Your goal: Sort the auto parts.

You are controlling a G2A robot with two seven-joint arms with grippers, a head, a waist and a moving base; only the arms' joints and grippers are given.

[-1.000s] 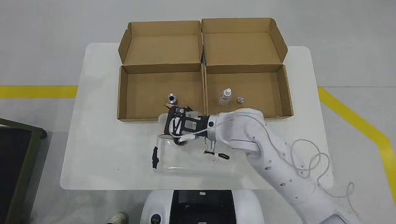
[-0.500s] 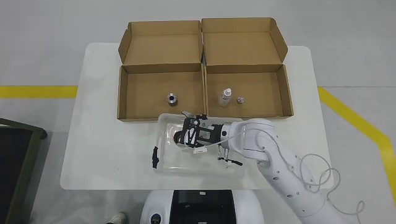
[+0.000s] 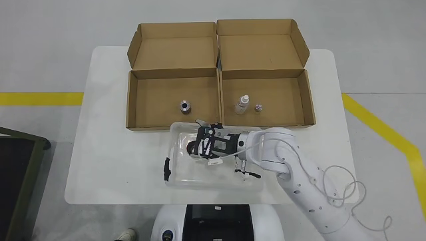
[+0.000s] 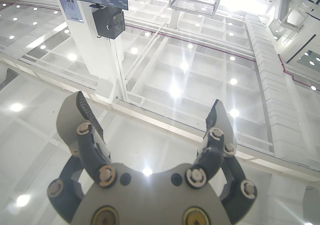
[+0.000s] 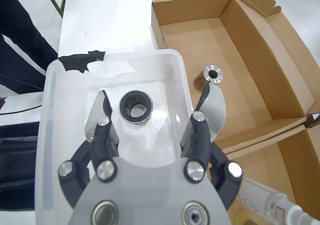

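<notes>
White table (image 3: 106, 161), clear bin (image 5: 47, 111) — right end effector (image 5: 155, 89) agape near bushing (image 5: 125, 103), bottle (image 5: 262, 201) cropped.

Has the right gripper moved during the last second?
Yes. The right gripper drew back from the left cardboard box toward the robot, over the clear bin.

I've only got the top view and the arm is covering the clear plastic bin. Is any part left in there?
Observer: Yes. The right wrist view shows one black cylindrical sleeve with a hollow bore, standing upright on the floor of the clear plastic bin.
Operator: Has the right gripper got it?
Observer: No. The right gripper is open, and neither finger touches the sleeve.
Operator: Where's the left gripper?
Observer: The left gripper is open and empty, pointing up at the ceiling.
</notes>
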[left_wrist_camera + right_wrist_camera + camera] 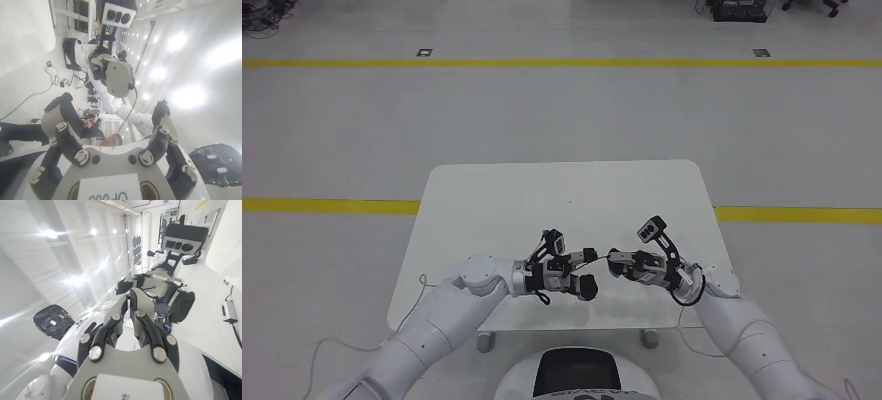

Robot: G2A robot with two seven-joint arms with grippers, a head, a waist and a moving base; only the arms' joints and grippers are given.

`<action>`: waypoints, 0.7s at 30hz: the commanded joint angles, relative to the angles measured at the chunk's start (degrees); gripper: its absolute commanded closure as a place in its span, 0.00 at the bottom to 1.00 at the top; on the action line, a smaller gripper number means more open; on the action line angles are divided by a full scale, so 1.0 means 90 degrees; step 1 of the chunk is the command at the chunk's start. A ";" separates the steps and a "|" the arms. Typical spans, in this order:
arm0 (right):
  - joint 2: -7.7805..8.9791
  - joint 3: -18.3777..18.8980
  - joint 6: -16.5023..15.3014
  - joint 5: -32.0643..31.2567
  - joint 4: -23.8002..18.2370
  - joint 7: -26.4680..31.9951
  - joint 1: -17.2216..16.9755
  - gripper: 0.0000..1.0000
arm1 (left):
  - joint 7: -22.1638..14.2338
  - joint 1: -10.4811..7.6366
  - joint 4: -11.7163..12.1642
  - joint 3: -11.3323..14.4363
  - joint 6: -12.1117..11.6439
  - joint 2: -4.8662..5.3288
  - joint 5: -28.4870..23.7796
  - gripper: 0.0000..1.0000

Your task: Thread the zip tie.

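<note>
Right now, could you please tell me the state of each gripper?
Left gripper: open.
Right gripper: shut on the zip tie.

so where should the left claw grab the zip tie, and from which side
Take the free stretch of the zip tie, just short of its loose end and away from the right claw, which appears to pinch the other end. The thin strap arcs toward the open left claw, so come straight on from that side and close across the strap, probably leaving the tip free for threading.
</note>
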 commanded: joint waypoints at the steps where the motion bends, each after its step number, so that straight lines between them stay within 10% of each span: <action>1: -0.0008 -0.0003 0.0047 0.0112 -0.0010 0.0073 -0.0012 1.00 | 0.0187 0.0044 -0.0076 -0.0022 -0.0130 0.0006 0.0097 0.00; 21: -0.0066 -0.0024 0.0081 0.0117 -0.0169 -0.0602 -0.0077 1.00 | 0.0917 0.0244 -0.0344 -0.0085 -0.0500 0.0018 0.0425 0.00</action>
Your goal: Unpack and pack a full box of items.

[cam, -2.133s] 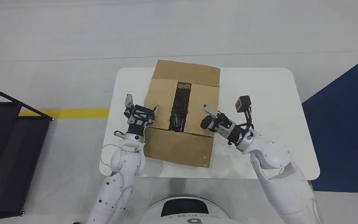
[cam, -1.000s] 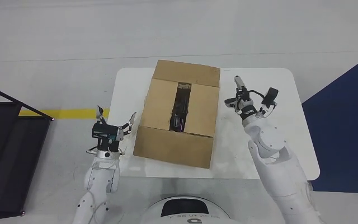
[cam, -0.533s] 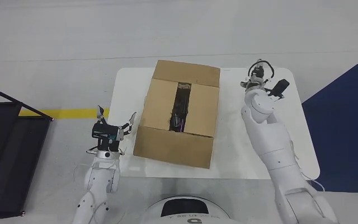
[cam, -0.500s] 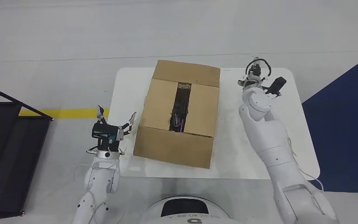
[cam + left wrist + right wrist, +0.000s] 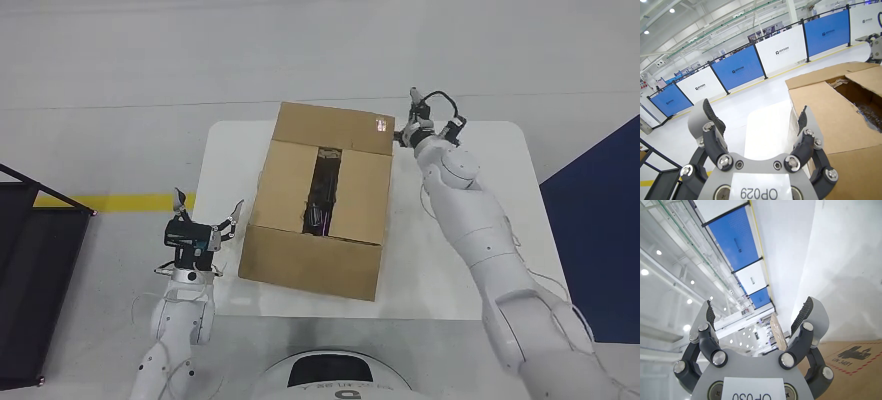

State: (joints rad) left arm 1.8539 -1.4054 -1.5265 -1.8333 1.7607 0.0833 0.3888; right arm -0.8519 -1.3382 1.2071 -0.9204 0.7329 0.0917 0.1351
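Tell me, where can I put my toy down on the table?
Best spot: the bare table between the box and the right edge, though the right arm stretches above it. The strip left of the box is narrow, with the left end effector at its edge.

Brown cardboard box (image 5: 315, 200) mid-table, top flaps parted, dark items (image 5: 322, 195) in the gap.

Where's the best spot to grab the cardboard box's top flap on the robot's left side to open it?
Probably its free long edge beside the central gap, midway along. This flap lies flat, hinged at the outer left edge of the box, so come from above with one finger dipping into the gap under that edge. The open left gripper is on that side.
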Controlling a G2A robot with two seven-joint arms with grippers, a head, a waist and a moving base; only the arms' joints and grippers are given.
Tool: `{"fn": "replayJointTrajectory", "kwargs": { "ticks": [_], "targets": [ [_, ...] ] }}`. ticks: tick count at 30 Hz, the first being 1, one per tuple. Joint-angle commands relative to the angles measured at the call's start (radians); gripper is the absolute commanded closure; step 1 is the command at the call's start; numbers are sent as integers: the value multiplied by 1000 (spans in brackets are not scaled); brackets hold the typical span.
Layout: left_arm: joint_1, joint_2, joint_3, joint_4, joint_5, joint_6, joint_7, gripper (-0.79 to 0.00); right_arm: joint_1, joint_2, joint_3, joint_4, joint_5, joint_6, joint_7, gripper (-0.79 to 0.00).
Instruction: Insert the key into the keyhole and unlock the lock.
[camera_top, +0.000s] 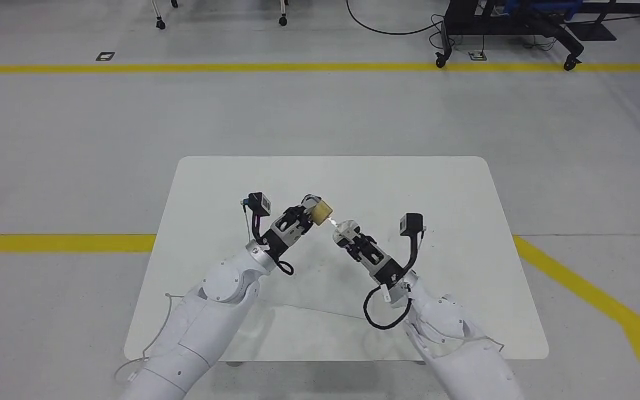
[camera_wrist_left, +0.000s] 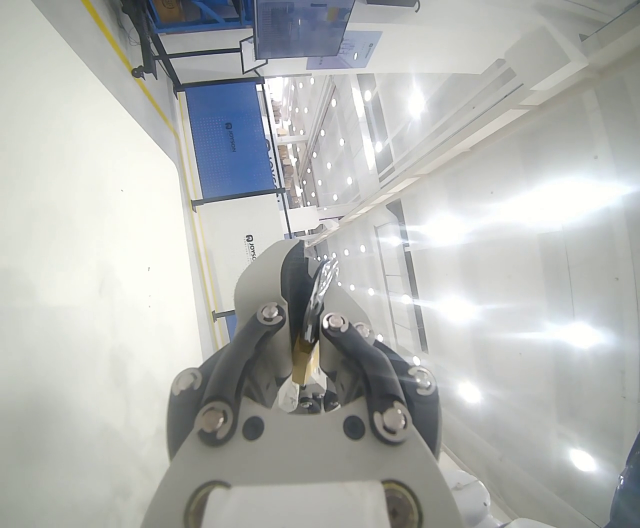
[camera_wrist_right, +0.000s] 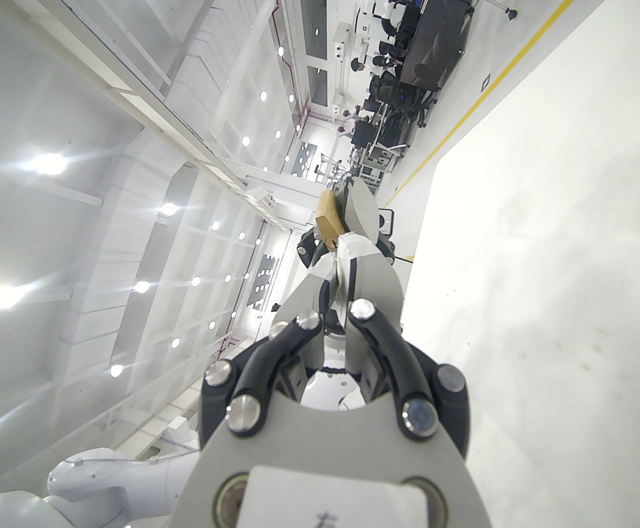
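Seen from above, over the middle of a white table, the left gripper is clamped on a brass lock. Just beside it, the right gripper pinches a key aimed at the lock. From the left wrist, the jaws are closed tight around the lock. From the right wrist, the jaws are closed on the tape-wrapped key. Its tip touches the lock's end, but whether it sits in the keyhole cannot be told.

Lock in left pincer hangs beside key in right pincer, above table
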Motion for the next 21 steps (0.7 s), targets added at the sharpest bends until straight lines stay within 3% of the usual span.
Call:
{"fn": "replayJointTrajectory", "kwargs": {
  "ticks": [1, 21],
  "targets": [
    [0, -2, -2, 2, 5, 3, 0, 0, 0, -2, 1, 0, -3, 1, 3, 0],
    [-7, -19, -21, 17, 35, 41, -8, 0, -24, -15, 13, -6, -36, -2, 14, 0]
  ]
}}
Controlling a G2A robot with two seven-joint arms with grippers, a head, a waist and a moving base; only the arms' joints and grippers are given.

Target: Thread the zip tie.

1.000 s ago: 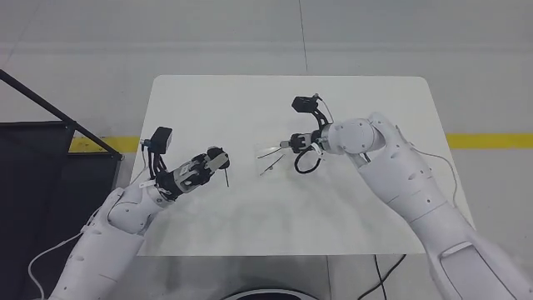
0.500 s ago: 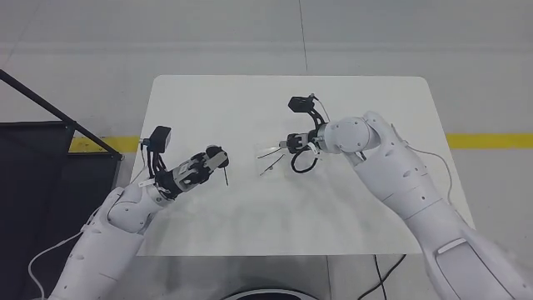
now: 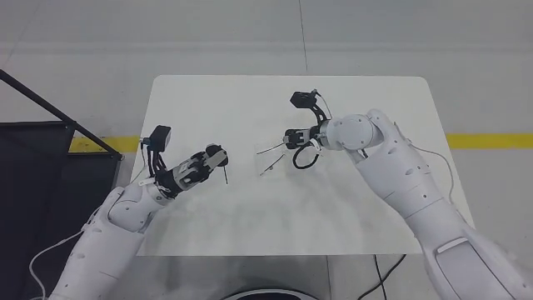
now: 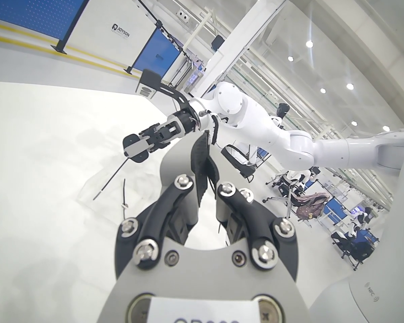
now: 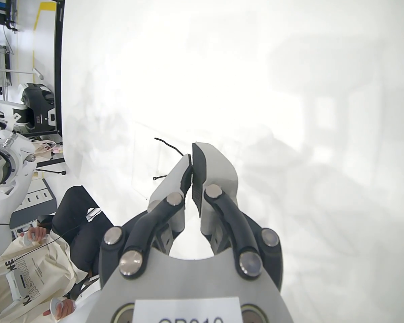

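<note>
My right gripper (image 3: 286, 142) (image 5: 192, 161) is shut on a thin black zip tie (image 3: 271, 148) (image 5: 170, 146) near the middle of the white table (image 3: 375, 208). The tie's free end slants down toward the left arm. The left wrist view shows this gripper (image 4: 131, 146) with the tie (image 4: 111, 179) hanging from it. My left gripper (image 3: 218, 158) (image 4: 204, 156) hovers over the table's left part, shut on a short black zip tie (image 3: 226, 177) that pokes out below it. A third zip tie (image 3: 271, 164) (image 4: 124, 193) (image 5: 159, 177) lies flat between the two grippers.
A black cable loop (image 3: 305, 160) hangs from the right wrist just over the table. A black frame (image 3: 37, 100) and a dark mat stand left of the table. The table's right and near parts are bare.
My right gripper has shifted slightly left and away with its zip tie, which now slants more clearly above the table. The left arm has stayed still.
</note>
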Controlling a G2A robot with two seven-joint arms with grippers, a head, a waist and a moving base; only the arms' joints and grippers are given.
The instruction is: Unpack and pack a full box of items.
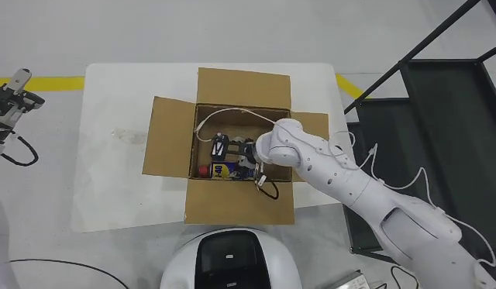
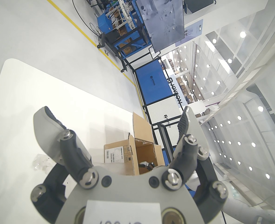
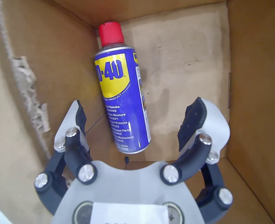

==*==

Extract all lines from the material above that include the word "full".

`<action>`: waypoints, 0.7s at 30hz: the commanded joint angles, relative to the angles measured at the chunk's start (degrees); gripper: its absolute commanded closure as a place in its span, 0.00 at the bottom to 1.00 at the top; on the action line, a smaller gripper number means more open; on the action line angles are divided by a full scale, so 1.0 means 90 degrees; step 1 of the chunk is the command at the chunk's start. A ";" separates the steps and a "|" the arms. Typical spans, in this order:
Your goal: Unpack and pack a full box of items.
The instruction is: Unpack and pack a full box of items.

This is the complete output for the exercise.